A ''dd'' was started early on Friday 02/08, but later failed thanks to the Linux ''device-mapper'' subsystem. When the first bad block was encountered, ''device-mapper'' could not distinguish between a media error or communications error, so it tried switching to the alternate SAS link to the disk. When this failed (as expected) it decided the disk was unusable and removed it from the system. Circumventing the ''device-mapper'' and using ''/dev/sdb'' directly made it past the media errors.
==== 2. Initialization of new disk ====
New hard disks must be swapped-in and formatted by the storage appliance. If the ''tar'' method was used to archive the original disk, the new disk must have a filesystem created on it -- for Lustre, this equates to creating an initializing a large EXT4 filesystem, which can take an appreciable amount of time.
**Case Study: Mills OST Failure**
The storage appliances in Mills use sets of 6 hard disks in a RAID6 configuration for each OST. Data is //striped// in fixed-size chunks across the 6 disks, with two of the chunks containing //parity data// calculated from the other four chunks to provide redundancy. Every stripe must be initialized (written) to contain an appropriate set of chunks; this equates to writing 12 TiB of data to the disks.
Since the ''dd'' approach was used to archive the original disk, no filesystem creation is necessary (that data is implicit in the backup copy). The storage appliances in Mills allow a RAID6 disk to be initialized in an //online// mode that does not require the initialization to complete before data can be written to the disk. This is a major benefit, since we can start restoring the backup image almost immediately.
==== 3. Restoration of archived disk ====
Once the new disk has been prepared to accept data, the backup that was taken must be transferred back from the alternate location.
* For the ''tar'' method, the archive is "untarred" into the new filesystem.
* If the ''tar'' utility does not preserve extended attributes, they must be restored using ''setfattr''
* If ''dd'' was used, the image is transferred to the new disk using ''dd''
* Since there should be no unreadable blocks in the archived copy or unwritable blocks on the new disk, larger block sizes should be used to enhance the transfer efficiency
**Case Study: Mills OST Failure**
The backup copy of the disk was written to an alternate Lustre filesystem using Lustre //striping// -- a block size of 4 MiB across 8 OSTs. While this did not improve the efficiency of the creation of the backup, the restoration can be performed with input/output block sizes that are aligned with the transfer sizes of the source and destination devices to enhance transfer rates. For example, the input block size might be 8 MiB (2 x 4 MiB) to allow overlapping reads from the two archival Lustre servers.

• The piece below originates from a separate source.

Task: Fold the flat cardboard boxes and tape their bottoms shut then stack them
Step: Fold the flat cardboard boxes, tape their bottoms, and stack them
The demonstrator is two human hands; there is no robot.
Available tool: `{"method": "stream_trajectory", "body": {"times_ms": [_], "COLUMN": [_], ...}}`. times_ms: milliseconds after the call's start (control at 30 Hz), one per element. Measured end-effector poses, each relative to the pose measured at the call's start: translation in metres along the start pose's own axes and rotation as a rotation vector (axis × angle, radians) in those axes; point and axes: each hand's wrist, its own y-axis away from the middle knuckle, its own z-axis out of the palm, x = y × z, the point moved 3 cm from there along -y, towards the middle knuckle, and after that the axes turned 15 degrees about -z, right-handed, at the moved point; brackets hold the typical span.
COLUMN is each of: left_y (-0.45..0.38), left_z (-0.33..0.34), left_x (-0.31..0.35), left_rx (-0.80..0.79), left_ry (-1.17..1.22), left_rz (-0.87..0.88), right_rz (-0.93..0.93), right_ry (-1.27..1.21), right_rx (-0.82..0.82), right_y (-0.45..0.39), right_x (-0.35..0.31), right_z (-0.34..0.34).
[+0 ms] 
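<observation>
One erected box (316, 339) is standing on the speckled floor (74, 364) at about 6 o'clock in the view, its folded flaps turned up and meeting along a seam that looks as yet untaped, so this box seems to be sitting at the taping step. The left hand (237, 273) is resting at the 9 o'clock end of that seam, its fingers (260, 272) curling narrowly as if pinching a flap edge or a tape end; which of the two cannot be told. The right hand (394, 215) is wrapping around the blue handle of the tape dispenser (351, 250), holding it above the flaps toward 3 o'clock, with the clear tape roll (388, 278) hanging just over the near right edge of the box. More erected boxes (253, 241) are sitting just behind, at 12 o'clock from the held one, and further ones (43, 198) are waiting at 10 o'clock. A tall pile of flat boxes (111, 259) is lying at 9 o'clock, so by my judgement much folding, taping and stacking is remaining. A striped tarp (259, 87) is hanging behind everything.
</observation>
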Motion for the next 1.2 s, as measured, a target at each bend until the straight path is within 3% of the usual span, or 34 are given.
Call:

==== 4. Filesystem checks ====
If blocks were lost during the archival, the filesystem must be "checked" to establish a consistent state before it is used. This process is read-intensive, as the entire filesystem must be scanned for missing blocks, unusable blocks, etc. For a Lustre filesystem, following the baseline check another check must be performed against the Lustre metadata server to establish a consistent state across the entire distributed filesystem.
**Case Study: Mills OST Failure**
The execution of the baseline ''e2fsck'' scales according to the size of a filesystem. If few or no repairs are effected, the operation is read-dominant and will proceed as quickly as the disk can provide the requested data. Relatively few blocks were lost in the archival of the Mills OST, so the ''e2fsck'' should not be hindered by extensive repairs.
The ''lfsck'' is an unknown: we've never performed this procedure before, so it's unclear how long it will take. Since there is no reverse mapping between lost blocks and the Lustre file to which they belonged, it is likely all files on the metadata server containing objects on the OST in question will have to be checked for missing objects.